Today is an at home day. Well, not right now because I’m in an airplane, but I’m on my way. I am sitting next the The Rudest Lady in the Whole World.
I offered her the empty seat next to me because I felt so bad for the poor mom with the tiny baby that she was originally supposed to sit next to. The baby is maybe five or six months old and cute as a button. Mom was already on the plane when I boarded and found my seat, which was by some stroke of luck upgraded to the comfort zone, the section that is not quite first class but is a little more roomy than the standard seats.
The Rudest Lady in the Whole World started complaining about the baby just as soon as she sat down.
“I didn’t bring my ear plugs,” she said, “and I’m really sensitive. I text my daughter and told her I was seated next to a baby and she told me to ‘be nice’.”
The mom was trying as hard as she could not to be rude right back. She smiled in that strained, “I-can’t-believe-we’re-stuck-next-to-you-for-the-whole-flight way.
All I could think was how The Rudest Lady in the Whole World had ust mentioned that she had a daughter, but clearly had forgotten what it’s like to have a baby. There is not any mom I know that likes it when her baby cries!
So, even though I could have had two nice comfy seats to sprawl out on in the lap of luxury, I tapped her on the shoulder and told her the seat next to me was empty if she wanted it.
The mom and I exchanged a look and she mouthed “thank you” to me behind The Rudest Lady in the World’s head.
So Rudest Lady moved over by me and you would have thought that would be the end of it, wouldn’t you? BUT NO.
She kept going on and on about being stuck next to a baby. She took out some Kleenex and started ripping it up, offering me some chunks.
“Do you want ear plugs?” she offered.
“No thanks,” I said.
“They really do help when that baby starts screaming which I’m sure she will,” she said. She stuffed some Kleenex in her ears but then she kept going on. I briefly reconsidered the ear plugs to save me from not the baby, but her.
It went on long enough that I turned to the mom with the baby and said, “If you need someone to hold your baby I would be more than happy to.”

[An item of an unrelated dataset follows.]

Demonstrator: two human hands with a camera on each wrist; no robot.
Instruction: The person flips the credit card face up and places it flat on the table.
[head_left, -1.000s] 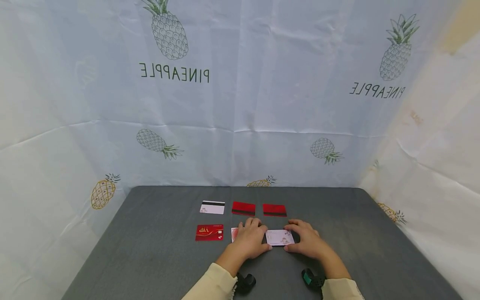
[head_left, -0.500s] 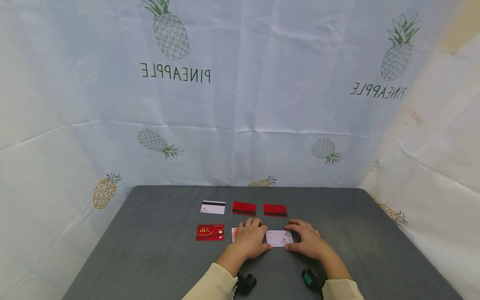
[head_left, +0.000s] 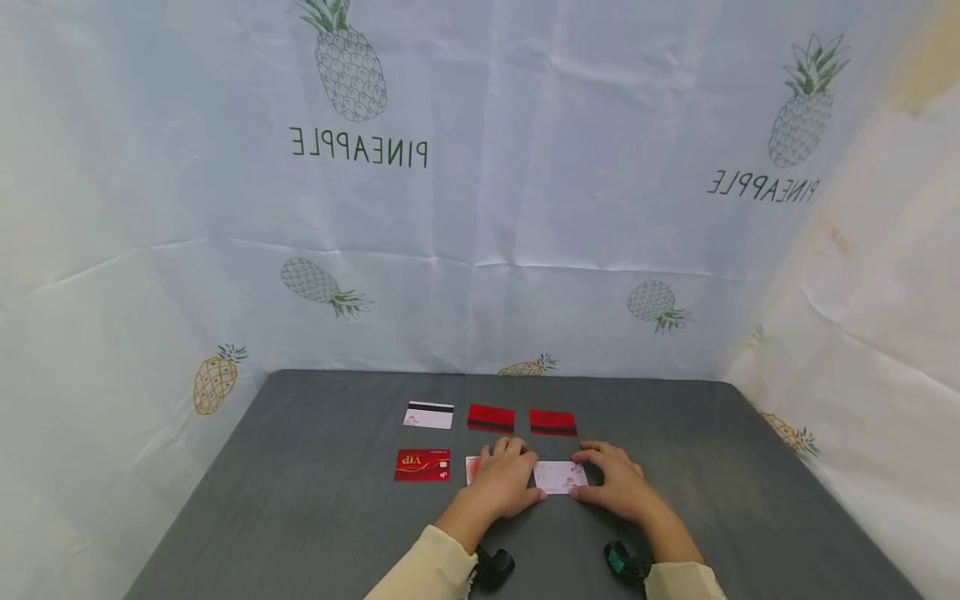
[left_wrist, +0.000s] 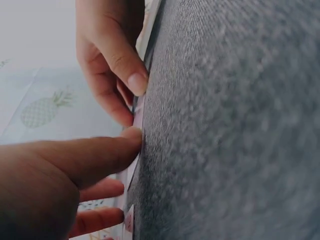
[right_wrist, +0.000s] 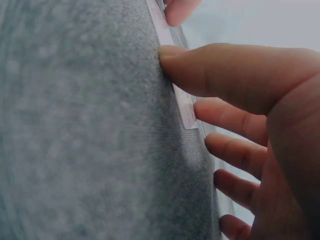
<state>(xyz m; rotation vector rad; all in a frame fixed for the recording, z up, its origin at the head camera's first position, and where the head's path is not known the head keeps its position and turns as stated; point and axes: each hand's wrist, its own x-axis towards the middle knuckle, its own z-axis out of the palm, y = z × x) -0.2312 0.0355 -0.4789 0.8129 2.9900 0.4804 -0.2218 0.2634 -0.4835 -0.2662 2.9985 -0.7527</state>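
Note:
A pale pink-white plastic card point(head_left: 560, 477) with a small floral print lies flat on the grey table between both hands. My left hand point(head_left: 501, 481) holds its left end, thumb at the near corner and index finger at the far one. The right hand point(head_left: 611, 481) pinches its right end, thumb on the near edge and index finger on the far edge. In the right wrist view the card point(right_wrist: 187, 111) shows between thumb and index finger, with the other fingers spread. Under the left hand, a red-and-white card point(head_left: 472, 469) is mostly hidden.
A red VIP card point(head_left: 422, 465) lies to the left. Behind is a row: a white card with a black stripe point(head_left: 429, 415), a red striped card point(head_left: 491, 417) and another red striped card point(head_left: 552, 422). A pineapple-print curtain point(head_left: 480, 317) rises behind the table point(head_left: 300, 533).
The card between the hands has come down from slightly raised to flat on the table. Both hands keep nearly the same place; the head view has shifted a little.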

We exchanged another one of those looks and she thanked me and I told her how cute her baby was. She is dang cute, I wasn’t even just being nice. She’s got a full head of hair that kind of sticks up on top- how could anyone not instantly love a doll like that?
On the way out, I sat behind The Nicest Guy on the Airplane. There was a mom with two kids, aged about two and four, so the youngest sat with her and the four year old sat across the aisle with Nicest Guy. The little girl was nodding off before the plane even took off, and Nicest Guy reached over and caught her head before it slammed into the armrest. He asked mom if she had a blanket, which she dug out of her bag and handed to him. He rolled it up in a ball, put it on his shoulder and leaned her head against him. When the plane took off he held her head again and pushed the seat back, keeping the little girl leaning back and over on his shoulder for the whole three hour flight. It could have been an entirely different situation, long and stressful, if he were like The Rudest Lady in the Whole World.
So if you’re going to be flying anywhere, and you get seated next to a small child, try to be the Nicest instead of the Rudest. After all, we’re all in this together.
P.S. So far baby’s been sleeping the whole way.
Have a great day,
P.P.S Got to hold happy baby while mom went to restroom. The Rudest Lady in the Whole World said, “I like THAT baby” when we landed.